In bioinformatics a dot plot is a graphical method that allows the comparison of two biological sequences and identifies regions of close similarity between them.
A dot plot is a simple, yet intuitive way of comparing two sequences, either DNA or protein, and is probably the oldest way of comparing two sequences.
Dot plot are two dimensional graphs, showing a comparison of two sequences. The principle used to produce the dot plot is: The top X and the left y axes of a rectangular array are used to represent the two sequences to be compared.
• Columns = residues of sequence 1
• Rows = residues of sequence 2.
A dot is plotted at every coordinate where there is similarity between the bases.
Any region of similarity is revealed by a diagonal row of dots. Isolated dots not on diagonal show random matches. Detection of matching regions can be improved by filtering out random matches and this can be achieved by using a sliding window. It means that instead of comparing a single sequence position more positions are compared at the same time and dot is printed only if a certain minimal number of matches occur.
A dot matrix picture provides a global picture of local similarities between two sequences. They are appropriate:
- for comparing large sequences (several 1000 residues)
- If one does not know in advance whether two sequences share detectable similarity or which parts of the sequences are related to each other.

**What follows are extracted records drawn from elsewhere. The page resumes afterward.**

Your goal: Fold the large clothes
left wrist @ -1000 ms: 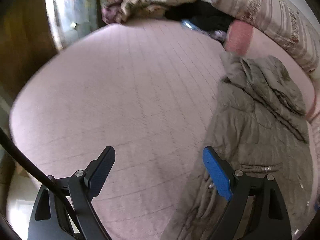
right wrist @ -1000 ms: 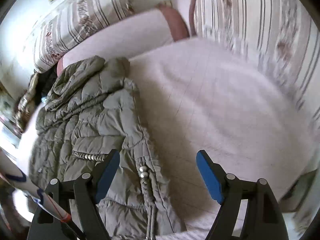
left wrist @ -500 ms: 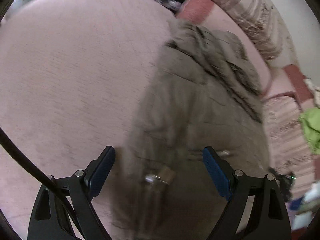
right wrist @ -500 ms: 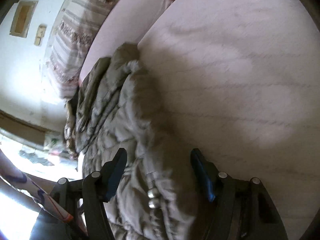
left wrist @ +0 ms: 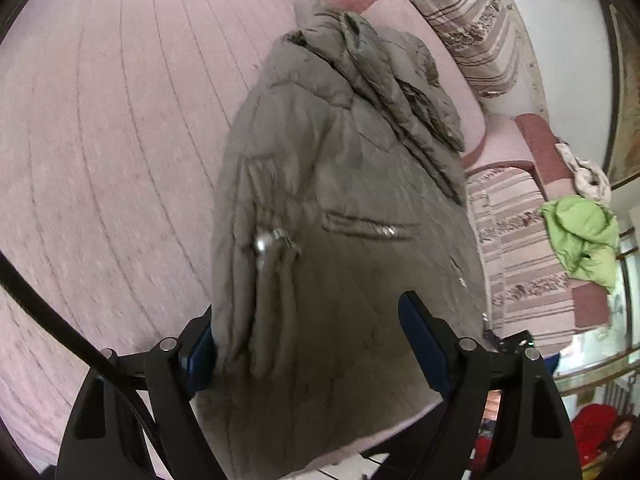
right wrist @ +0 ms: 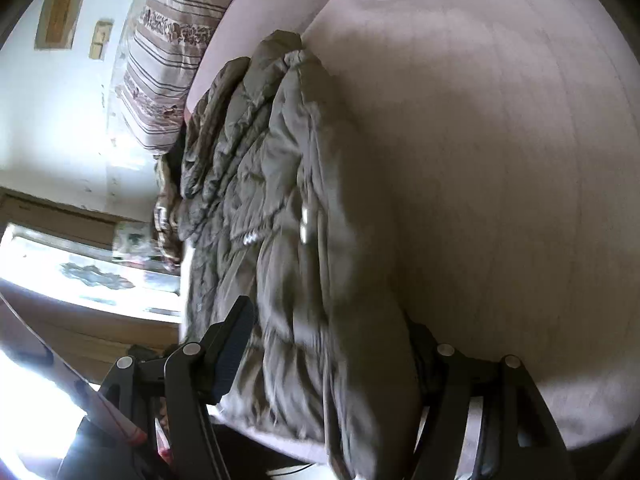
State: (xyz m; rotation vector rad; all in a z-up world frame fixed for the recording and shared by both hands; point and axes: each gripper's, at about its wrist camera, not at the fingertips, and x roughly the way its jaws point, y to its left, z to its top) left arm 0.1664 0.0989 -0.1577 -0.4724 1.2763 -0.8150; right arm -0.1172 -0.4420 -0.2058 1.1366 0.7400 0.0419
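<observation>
An olive-grey puffer jacket [left wrist: 340, 160] lies lengthwise on a pink quilted bed [left wrist: 120, 160], hood at the far end and hem nearest me. Its silver drawstring toggles [left wrist: 272, 240] and a zipped pocket [left wrist: 372, 228] face up. My left gripper [left wrist: 310, 348] straddles the hem and its jaws are closing; the jacket's side edge covers part of the left pad, and the right pad [left wrist: 420, 344] rests above the fabric. In the right wrist view the jacket [right wrist: 280, 200] fills the gap of my right gripper [right wrist: 328, 344], hiding the right finger. Neither grip looks pressed.
A striped bolster [left wrist: 460, 20] leans at the head of the bed, with striped cushions to the right. A bright green garment [left wrist: 580, 236] lies on furniture beyond the bed's edge. The bed [right wrist: 500, 160] stretches bare beside the jacket. A bright window [right wrist: 80, 272] is at the left.
Both grippers tipped down and closed in on the jacket's hem. The left swung from the bare bedcover onto the jacket. The jacket now sits between both pairs of jaws.
</observation>
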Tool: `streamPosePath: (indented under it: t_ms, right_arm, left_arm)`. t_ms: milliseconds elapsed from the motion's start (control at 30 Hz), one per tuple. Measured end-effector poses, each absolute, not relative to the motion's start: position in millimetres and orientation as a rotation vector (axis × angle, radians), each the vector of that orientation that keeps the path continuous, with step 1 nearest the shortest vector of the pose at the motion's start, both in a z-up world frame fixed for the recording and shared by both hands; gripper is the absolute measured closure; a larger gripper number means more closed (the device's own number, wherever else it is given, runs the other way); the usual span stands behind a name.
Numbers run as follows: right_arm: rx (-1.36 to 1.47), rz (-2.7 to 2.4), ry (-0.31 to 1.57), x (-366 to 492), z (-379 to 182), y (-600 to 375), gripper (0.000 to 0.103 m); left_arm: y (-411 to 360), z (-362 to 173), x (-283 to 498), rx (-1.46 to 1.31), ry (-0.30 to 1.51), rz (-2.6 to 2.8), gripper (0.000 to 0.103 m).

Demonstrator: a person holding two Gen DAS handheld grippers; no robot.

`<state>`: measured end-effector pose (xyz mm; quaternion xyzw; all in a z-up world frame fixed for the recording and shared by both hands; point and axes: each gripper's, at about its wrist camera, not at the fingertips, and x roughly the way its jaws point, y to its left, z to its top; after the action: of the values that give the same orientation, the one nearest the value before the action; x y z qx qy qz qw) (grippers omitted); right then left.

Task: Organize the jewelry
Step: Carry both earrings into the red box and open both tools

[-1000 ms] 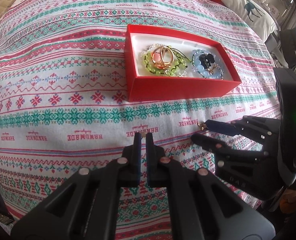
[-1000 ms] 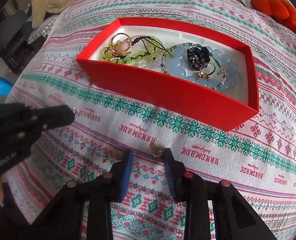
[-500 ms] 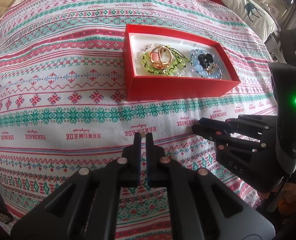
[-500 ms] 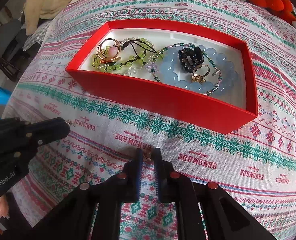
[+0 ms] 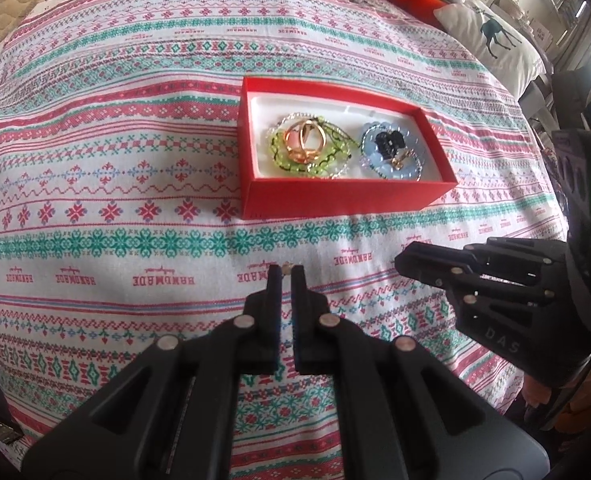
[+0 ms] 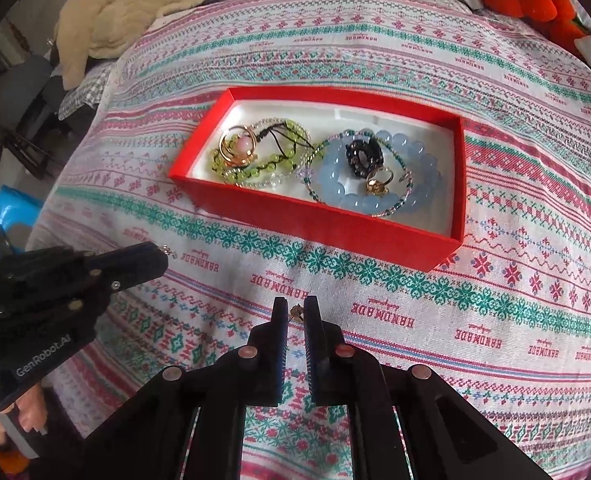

- detection of repeats within protein sequences
- detection of shared domains between protein sequences
When the two sequences have substantial regions of similarity, many dots line up to form contiguous diagonal lines, which reveal the sequence alignment. If there are interruptions in the middle of a diagonal line, they indicate insertions or deletions. Parallel diagonal lines within the matrix represent repetitive regions of the sequences. A problem exists when comparing large sequences using the dot matrix method, namely, the high noise level. In most dot plots, dots are plotted all over the graph, obscuring identiﬁcation of the true alignment. For DNA sequences, the problem is particularly acute because there are only four possible characters in DNA and each residue therefore has a one-in-four chance of matching a residue in another sequence. To reduce noise, instead of using a single residue to scan for similarity, a ﬁltering technique has to be applied, which uses a “window” of ﬁxed length covering a stretch of residue pairs. This method has been shown to be effective in reducing the noise level. The window is also called a tuple, the size of which can be manipulated so that a clear pattern of sequence match can be plotted. However, if the selected window size is too long, sensitivity of the alignment is lost. There are many variations of using the dot plot method. For example, a sequence can be aligned with itself to identify internal repeat elements. In the self-comparison, there is a main diagonal for perfect matching of each residue. If repeats are present, short parallels in these are observed above and below the main diagonal. Self -complementarity of DNA sequences (also called inverted repeats), for example, those that form the stems of a hairpin structure, can also be identiﬁed using a dot plot. In this case, a DNA sequence is compared with its reverse-complement sequence. Parallel diagonals represent the inverted repeats.